By Douglas V. Gibbs
A listener to the Constitution Speaker Radio program on KCAA 1050 AM in Temecula writes:
(he attached a story from ABC News regarding how the Obama Administration is halting the deportation of non-criminal illegal aliens)
What does our constitution say about protecting our borders from enemies or migrants? Does the federal government even have authority to mandate or restrict a state from accepting or denying a migrant?
Article IV, Section 4 indicates that the federal government shall "protect each of them (states) from invasion" - which I take to include securing the border. This, in line with Article I, Section 8, Clause 15 allows the federal government to use armed National Guard service members (National Guard is the "organized militia") to patrol the border, in addition to the existing Border Patrol forces. . . to "repel invasions." An unorganized militia (as defined by Title 10 of the U.S. Code) can also be used to patrol the border, which would include something like the "Minutemen" group that does it now, or concerned citizens.
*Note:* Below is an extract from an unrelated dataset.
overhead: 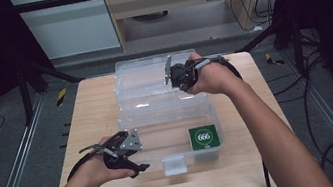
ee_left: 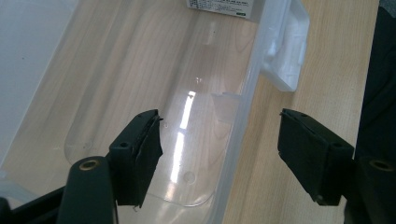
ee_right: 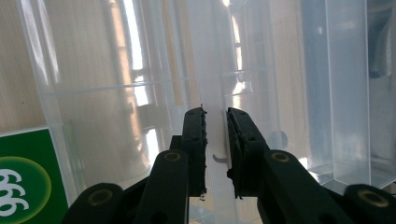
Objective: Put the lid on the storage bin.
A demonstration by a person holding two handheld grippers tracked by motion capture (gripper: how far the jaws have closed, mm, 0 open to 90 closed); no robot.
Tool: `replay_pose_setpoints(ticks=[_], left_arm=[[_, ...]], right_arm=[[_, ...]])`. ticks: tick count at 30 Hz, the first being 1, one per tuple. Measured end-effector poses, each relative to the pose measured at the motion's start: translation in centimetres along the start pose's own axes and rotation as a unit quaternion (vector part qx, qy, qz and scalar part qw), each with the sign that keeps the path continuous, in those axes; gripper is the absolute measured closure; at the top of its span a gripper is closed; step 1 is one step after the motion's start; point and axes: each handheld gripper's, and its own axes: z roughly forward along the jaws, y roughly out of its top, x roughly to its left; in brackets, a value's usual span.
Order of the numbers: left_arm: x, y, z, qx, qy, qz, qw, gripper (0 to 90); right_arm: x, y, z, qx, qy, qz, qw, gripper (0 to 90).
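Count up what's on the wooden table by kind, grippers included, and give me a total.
Clear plastic box with its hinged lid open: 1
Green packet inside the box: 1
Handheld grippers, left gripper straddling the box's front wall, right gripper closing on the lid: 2
Total: 4

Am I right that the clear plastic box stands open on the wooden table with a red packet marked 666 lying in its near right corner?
Not quite: the packet marked 666 is green, not red, as the high view shows. The rest holds: the clear plastic box stands open on the wooden table, and the packet lies in its near right corner.
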Motion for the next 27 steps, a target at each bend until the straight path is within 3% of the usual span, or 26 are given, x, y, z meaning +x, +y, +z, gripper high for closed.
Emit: replay_pose_setpoints(ticks=[8,17,19,26,27], left_arm=[[-0.3,0.1,0.5,0.008,-0.01,0.003,0.9999,37.1],[-0.4,0.4,1.9,0.042,-0.023,0.018,0.9987,57.1],[-0.5,0.2,2.3,0.059,-0.024,0.024,0.9977,59.8],[-0.5,-0.1,2.6,0.055,-0.021,0.023,0.998,70.8],[-0.5,-0.2,2.6,0.055,-0.02,0.022,0.9981,76.8]], right_arm=[[0.2,0.2,0.4,0.003,-0.003,-0.008,1.0,78.8],[0.3,-0.1,0.3,-0.005,-0.007,-0.007,0.9999,79.2],[0.3,-0.2,0.3,-0.009,-0.009,-0.006,0.9999,79.3],[0.3,-0.2,0.3,-0.014,-0.005,0.001,0.9999,79.5],[0.2,-0.2,0.3,-0.013,-0.004,0.002,0.9999,79.6]])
Article I, Section 8, Clause 4 tasks the federal government with establishing a uniform rule for naturalization, which means the States cannot alter who can be naturalized from that rule.
Article I, Section 9, Clause 1 allows the federal government to make legislation prohibiting who can migrate to this country. Note it does not say the federal government can tell the States who they have to let in.
All other immigration issues belong to the States. Immigration is a concurrent jurisdiction, for the most part, much like a principal and teacher can both issue detentions, but for different reasons or under different scenarios.
I want you to note that in Article I, Section 9 the federal government has the authority prohibit through legislation who can immigrate into this country. Note that the article you sent me indicates that the Obama Administration halted the deportation of non-violent immigrants (illegal aliens). The Obama Administration is breaking the law. Only Congress can change the law on the books by legislation. Current immigration law requires the people being halted from being deported by the Obama Administration to be deported. If Obama wants these people to be able to stay in the country, he has to ask Congress to change the law. Congress would then, if they decide to follow the President's request, propose a bill and that bill would need to be approved by both houses before it could go to the President for signature, and change the law to allow the President to execute the law. He is currently executing in violation of the current law on the books.
Hope this answers your question.
(added note: this is yet another example of Obama acting without consent of Congress. He is trying to make Congress irrelevant.)